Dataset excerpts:
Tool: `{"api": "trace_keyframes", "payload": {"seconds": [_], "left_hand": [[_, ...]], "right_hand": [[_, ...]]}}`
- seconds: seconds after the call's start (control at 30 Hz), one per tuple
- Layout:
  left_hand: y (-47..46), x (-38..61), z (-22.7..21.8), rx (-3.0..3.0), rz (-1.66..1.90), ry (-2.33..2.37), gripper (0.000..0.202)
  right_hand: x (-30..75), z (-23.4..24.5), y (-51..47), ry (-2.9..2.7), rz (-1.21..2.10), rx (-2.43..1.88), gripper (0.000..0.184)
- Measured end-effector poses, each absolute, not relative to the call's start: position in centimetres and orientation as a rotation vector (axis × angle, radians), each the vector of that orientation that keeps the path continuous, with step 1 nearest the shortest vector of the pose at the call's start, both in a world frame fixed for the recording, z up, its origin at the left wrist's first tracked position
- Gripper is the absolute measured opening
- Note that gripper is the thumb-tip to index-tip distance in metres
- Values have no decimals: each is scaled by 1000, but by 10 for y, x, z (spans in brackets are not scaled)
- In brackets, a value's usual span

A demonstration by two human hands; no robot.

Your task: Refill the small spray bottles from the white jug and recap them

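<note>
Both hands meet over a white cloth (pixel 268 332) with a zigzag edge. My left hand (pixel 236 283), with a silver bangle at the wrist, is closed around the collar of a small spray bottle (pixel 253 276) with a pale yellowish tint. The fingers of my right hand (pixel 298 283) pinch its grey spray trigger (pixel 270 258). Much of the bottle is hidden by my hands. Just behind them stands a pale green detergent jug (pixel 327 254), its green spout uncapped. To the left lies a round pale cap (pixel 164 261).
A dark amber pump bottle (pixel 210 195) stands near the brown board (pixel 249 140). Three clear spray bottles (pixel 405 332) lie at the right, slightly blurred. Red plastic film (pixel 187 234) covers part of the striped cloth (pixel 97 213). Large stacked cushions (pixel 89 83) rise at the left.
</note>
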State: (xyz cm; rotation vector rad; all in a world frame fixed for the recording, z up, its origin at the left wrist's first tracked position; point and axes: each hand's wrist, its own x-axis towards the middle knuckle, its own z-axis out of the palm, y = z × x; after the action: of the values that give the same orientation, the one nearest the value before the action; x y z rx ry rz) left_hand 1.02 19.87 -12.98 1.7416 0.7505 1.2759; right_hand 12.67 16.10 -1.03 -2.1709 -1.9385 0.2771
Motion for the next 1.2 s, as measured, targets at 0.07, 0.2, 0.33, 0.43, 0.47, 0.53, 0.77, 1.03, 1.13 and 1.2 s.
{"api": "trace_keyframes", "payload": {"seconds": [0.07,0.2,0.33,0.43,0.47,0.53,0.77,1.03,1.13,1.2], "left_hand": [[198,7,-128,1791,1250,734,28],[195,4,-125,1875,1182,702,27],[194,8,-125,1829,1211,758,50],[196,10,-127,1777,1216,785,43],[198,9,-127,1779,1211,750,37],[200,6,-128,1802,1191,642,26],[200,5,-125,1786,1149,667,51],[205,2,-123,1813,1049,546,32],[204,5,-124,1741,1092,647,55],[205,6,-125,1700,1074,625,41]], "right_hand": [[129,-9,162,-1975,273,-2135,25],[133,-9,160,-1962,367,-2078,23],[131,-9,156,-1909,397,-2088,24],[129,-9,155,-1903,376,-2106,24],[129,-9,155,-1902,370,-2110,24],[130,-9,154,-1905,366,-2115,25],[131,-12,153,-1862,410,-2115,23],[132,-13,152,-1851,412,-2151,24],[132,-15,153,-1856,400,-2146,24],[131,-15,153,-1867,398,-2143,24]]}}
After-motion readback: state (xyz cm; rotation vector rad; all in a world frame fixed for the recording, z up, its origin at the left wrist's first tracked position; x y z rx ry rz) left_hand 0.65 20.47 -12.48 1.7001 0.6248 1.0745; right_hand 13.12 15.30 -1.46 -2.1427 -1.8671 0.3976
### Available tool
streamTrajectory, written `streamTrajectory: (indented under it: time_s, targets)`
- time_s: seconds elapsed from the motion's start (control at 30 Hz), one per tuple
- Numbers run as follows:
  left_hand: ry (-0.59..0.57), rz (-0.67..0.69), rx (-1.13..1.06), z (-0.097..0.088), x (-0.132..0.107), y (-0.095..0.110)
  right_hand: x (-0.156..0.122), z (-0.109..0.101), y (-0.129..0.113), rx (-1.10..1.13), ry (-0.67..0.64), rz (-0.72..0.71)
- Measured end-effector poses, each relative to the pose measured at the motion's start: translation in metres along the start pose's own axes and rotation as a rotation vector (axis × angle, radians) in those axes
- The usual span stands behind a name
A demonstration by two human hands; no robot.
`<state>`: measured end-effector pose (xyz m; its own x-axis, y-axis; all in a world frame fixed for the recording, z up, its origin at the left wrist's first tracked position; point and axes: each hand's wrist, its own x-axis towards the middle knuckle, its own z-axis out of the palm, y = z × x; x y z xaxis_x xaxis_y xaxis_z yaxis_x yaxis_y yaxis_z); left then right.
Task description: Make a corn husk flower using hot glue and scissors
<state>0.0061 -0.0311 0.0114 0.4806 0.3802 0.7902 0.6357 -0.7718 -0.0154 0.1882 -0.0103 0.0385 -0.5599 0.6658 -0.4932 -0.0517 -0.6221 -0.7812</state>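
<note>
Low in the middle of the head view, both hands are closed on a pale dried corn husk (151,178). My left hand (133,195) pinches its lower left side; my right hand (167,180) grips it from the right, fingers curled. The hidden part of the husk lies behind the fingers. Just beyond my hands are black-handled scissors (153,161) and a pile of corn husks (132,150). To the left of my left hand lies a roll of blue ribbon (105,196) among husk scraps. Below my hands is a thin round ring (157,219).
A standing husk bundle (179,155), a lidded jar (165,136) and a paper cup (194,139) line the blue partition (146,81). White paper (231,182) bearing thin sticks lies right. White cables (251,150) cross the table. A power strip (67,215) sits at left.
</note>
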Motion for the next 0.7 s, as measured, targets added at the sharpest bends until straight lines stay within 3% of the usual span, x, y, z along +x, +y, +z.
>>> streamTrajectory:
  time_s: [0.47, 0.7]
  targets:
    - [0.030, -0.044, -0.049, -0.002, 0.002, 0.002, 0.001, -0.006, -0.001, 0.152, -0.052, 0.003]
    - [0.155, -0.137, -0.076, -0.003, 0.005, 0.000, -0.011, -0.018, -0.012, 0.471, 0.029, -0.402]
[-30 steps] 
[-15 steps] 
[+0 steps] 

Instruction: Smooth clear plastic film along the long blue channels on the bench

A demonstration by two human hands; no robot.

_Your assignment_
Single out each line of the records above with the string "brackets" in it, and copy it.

_Answer to this exercise_
- Values have no decimals: each is scaled by 1000, but by 10 for y, x, z (spans in brackets are not scaled)
- In brackets, a value's usual span

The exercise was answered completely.